South Africa is experiencing a speedy epidemiologic transition with an alarming increase in obesity and associated disease. The appeal of over-the-counter dietary supplements as a “magic bullet” for weight loss entices many patients who desire to lose weight. The aim of this study was to provide evidence regarding the effect of three common weight loss dietary supplements or ingredients, and these are conjugated linoleic acid, L-carnitine and hydroxycitric acid at the daily recommended dosage. The antioxidant activity (chemical and cellular), toxicity (reactive oxygen species induction, cellular viability, erythrocyte haemolysis), effects on lipid accumulation (differentiated and differentiating adipocytes) and blood coagulation was determined using ephedrine as a weight loss control.
The chemical and cellular oxidative/antioxidant effects of ephedrine, conjugated linoleic acid, L-carnitine and hydroxycitric acid were determined at low (0,75, 1, 2 and 4 _g/mL) and high (25, 50 and 250 _g/mL) concentrations with the oxygen radical absorption capacity assay. The cellular antioxidant effects of ephedrine, conjugated linoleic acid, L-carnitine and hydroxycitric acid were determined at low (7,5 – 42,5 _g/mL) and high (250 – 2500 _g/mL) concentrations with cellular 2’,7’-dichlorofluorescein diacetate assay. The cytotoxicity and haemolytic activity were determined in murine fibroblasts (L929), undifferentiated and differentiated murine fibroblasts (3T3-L1 cells) and human erythrocytes using the 3-(4,5-dimethylthiazol-2-yl)-2,5-diphenyltetrazolium bromide and haemolysis assays, respectively. The effects on lipid accumulation in differentiated 3T3-L1 adipocytes were evaluated with the Oil Red O assay at concentrations of 10 and 100 _g/mL. In addition, the effects of 10 and 100 _g/mL of each weight loss compound on erythrocyte morphology and fibrin networks were examined using scanning electron microscopy.
Neither L-carnitine nor hydroxycitric acid had antioxidant activity, however, only hydroxycitric acid at 500 – 2500 _g/mL protected 3T3-L1 preadipocytes against oxidative damage. Both did not induce oxidative stress. In contrast, conjugated linoleic acid was found to have antioxidant activity at 25 – 250 _g/mL, however this translated into oxidative damage or pro-oxidant effect in 3T3-L1 preadipocytes. Of concern is that conjugated linoleic acid is marketed as a product with antioxidant properties and this effect was not observed using cellular models. No antioxidant or oxidative effects were observed for ephedrine and conjugated linoleic acid, however at 500 _g/mL both weight loss compounds were cytotoxic. All compounds at 10 and 100 _g/mL did not alter lipid levels or reduce lipid accumulation in differentiated adipocytes. Ephedrine, conjugated linoleic acid, L-carnitine and hydroxycitric acid at increasing concentrations following 3, 24 and 48 hour exposure did not cause human erythrocyte haemolysis. Exposure of human whole blood to the weight loss compounds for 30 minutes, did not cause changes to erythrocyte morphology and the structure of the fibrin network that formed. Findings were that ephedrine, conjugated linoleic acid, L-carnitine and hydroxycitric acid does not adversely affect blood haemostasis.

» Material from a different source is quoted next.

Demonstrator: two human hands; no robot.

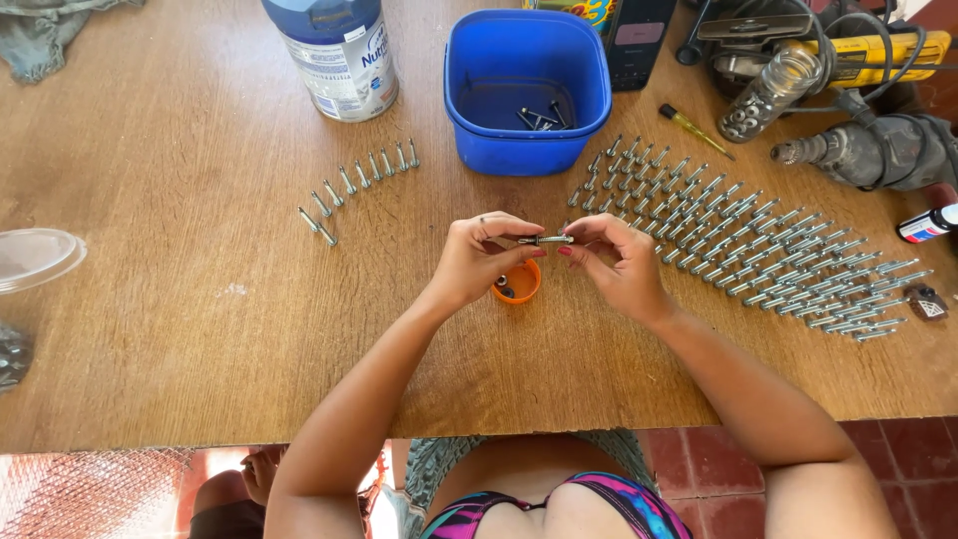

High concentrations of each weight loss compound were used and does not necessary represent blood levels following absorption, which would be lower. It can therefore be concluded that in healthy individuals, these weight loss compounds will not adversely affect cellular function although conjugated linoleic acid and ephedrine were cytotoxic at high concentrations. Future studies should focus on the effects of these compounds on different cellular pathways and the effects on blood should be evaluated in obese patients, where these over-the-counter weight loss compounds may have a beneficial ability to reduce oxidative stress and improve blood haemostasis.